Interestingly, Eblouissante is sired by Bernardini, who is also the sire of Zenyatta’s first foal. Bernardini, victor of three grade ones, has proven to be a quality sire in his young stud career, producing five grade one winners. The choice for many top-class racemares, Bernardini is a son of the great A.P. Indy, who has produced nearly thirty grade one winners, including Bernardini, Flashing, Mineshaft, Little Belle, Music Note, and Rags to Riches. The A.P. Indy sire line from which Eblouissante descends has been highly successful, as A.P. Indy is also the sire of such productive studs as Congrats, Malibu Moon, Mineshaft, Pulpit, and Stephen Got Even.
The dam of Eblouissante is of course the incredibly successful Vertigineux, who quickly became a useful broodmare when her first foal, Where’s Bailey, became a black-type winner in the South. But she really made impressions when her second foal, Balance, had a terrific two-year-old campaign in southern California, winning a stakes race while placing in not only a non-graded stakes, but also the Hollywood Starlet Stakes (GI). Balance furthered Vertigineux’s value when she later triumphed in the Las Virgenes Stakes (GI), the Santa Anita Oaks (GI), the La Canada Stakes (GII), and the Santa Margarita Invitational Handicap (GI). Shortly after Balance’s career ended came the debut of not only Vertigineux’s best offspring, but one of the best racehorses the world has ever seen: Zenyatta. The great mare went nineteen-for-twenty, winning thirteen grade ones, including the Breeders’ Cup Ladies’ Classic (GI) and the Breeders’ Cup Classic (GI), the latter in which she became the only female racehorse to ever win the race. Zenyatta captured four Eclipse Award titles throughout her career– including Horse of the Year. Vertigineux has also produced Souper Spectacular, an earner of over $100,000 who has twice finished fourth in grade three events.
Vertigineux had the support of Kris S as her sire when she entered her career as a broodmare, as the son of the influential Roberto has recently proven to be among the best broodmare sires. Vertigineux herself is out of a successful broodmare, being a daughter of the dam of the multiple stakes-winning and group stakes-placed Restrained and the group stakes-placed On the Staff. Her damsire, the Argentinian Horse of the Year Forli, was also the broodmare sire of such horses as the champions Nureyev, Precisionist, and Swale. As a member of female family four, Vertigineux is among an elite group that descends from the Layton Barb mare. Other descendants of this female family include the dams of the Triple Crown winners Assault and Gallant Fox, as well as the champions Afleet Alex, Bowl of Flowers, Hail to Reason, Real Quiet, and Sunny’s Halo. Vertigineux was recently named not only 2008 Broodmare of the Year, but also a Reine De Course mare, and rightfully so.
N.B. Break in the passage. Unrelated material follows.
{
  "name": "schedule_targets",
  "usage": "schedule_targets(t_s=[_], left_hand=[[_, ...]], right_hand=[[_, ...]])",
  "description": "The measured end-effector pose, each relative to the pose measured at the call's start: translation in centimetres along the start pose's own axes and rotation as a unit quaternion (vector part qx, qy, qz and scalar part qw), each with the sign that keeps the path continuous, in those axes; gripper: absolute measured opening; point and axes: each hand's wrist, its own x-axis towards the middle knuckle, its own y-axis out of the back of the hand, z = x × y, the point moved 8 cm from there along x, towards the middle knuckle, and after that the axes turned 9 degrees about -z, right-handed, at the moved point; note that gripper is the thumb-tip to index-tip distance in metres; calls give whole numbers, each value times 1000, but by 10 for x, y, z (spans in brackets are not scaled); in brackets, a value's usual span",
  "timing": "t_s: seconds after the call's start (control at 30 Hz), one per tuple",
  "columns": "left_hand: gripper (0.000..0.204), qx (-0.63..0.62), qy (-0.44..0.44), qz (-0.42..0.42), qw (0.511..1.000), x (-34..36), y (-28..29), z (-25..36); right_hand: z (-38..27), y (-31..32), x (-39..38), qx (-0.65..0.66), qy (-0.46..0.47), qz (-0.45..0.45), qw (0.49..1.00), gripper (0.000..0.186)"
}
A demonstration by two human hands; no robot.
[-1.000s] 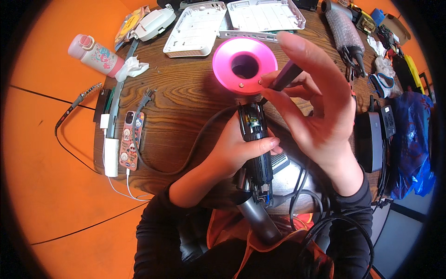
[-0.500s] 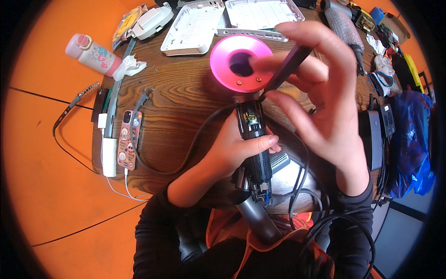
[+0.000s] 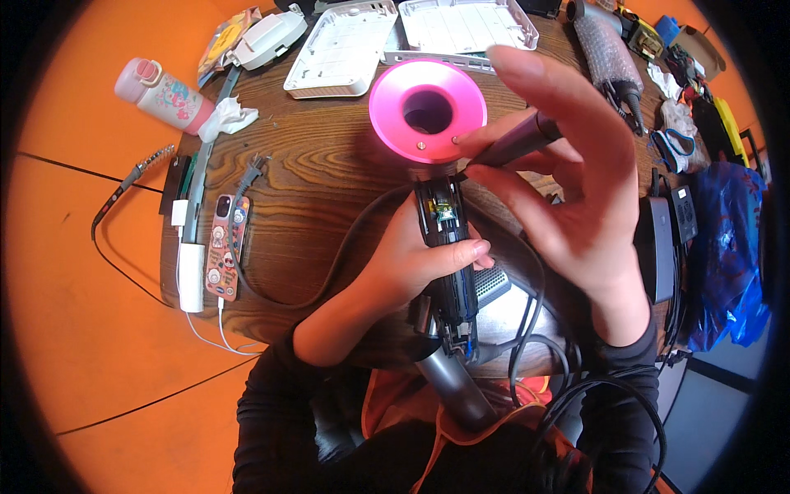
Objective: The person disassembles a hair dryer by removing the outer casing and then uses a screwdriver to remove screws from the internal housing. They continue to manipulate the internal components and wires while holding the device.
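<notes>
My left hand (image 3: 411, 255) is wrapped round the opened black handle (image 3: 448, 280) of a device, its thumb across the front below a small green circuit board (image 3: 444, 206). The handle carries a pink funnel-shaped head (image 3: 391, 115) with a dark hole and two small screws. My right hand (image 3: 576, 198) holds a slim dark tool (image 3: 522, 137) between its fingers, at the joint below the head's right screw; whether its tip touches is unclear. Beneath the handle are a dark tube (image 3: 453, 387) and a perforated grey part (image 3: 490, 284).
White plastic casings (image 3: 337, 45) lie at the back. At left are a bottle (image 3: 164, 99), tissue (image 3: 230, 119), soldering iron (image 3: 132, 177) and phone (image 3: 226, 243) with cables. At right are a bubble-wrapped object (image 3: 601, 62), dark power units (image 3: 658, 247) and a blue bag (image 3: 724, 255) along the wooden table (image 3: 313, 165).
The fingers of my right hand have shifted on the tool, which now lies at a flatter angle. My left hand, handle and pink head have moved slightly left and up in the picture.
</notes>
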Motion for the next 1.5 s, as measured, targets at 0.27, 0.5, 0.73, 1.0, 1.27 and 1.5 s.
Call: schedule_targets(t_s=[0.27,0.5,0.73,1.0,1.27,1.5], left_hand=[[32,10,8,-5,1000,3,1,-2],[33,-15,19,-3,1000,2,1,-6],[34,-2,27,20,999,1,5,-5],[29,5,19,21,1000,1,6,-3],[31,12,24,22,999,1,6,-4],[32,11,12,28,999,-1,5,-2]], right_hand=[[9,-6,-2,39,-47,-16,998,66],[11,-1,1,48,-44,-6,998,60],[6,1,0,2,-35,-7,999,61],[9,4,1,36,-35,21,999,59],[11,3,2,66,-30,-6,997,59],[7,4,2,76,-22,2,997,59]])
One cannot expect for Eblouissante to become another Zenyatta, as the racing world will never see another Zenyatta. However, we do seem to have another superstar on our hands. Regal bloodlines and famous sister aside, Eblouissante’s debut truly lived up to her name, which means “dazzling” in French. A Thoroughbred simply cannot have much more remarkable parentage than this filly and it is impossible to deny that Eblouissante’s maiden victory was brilliant.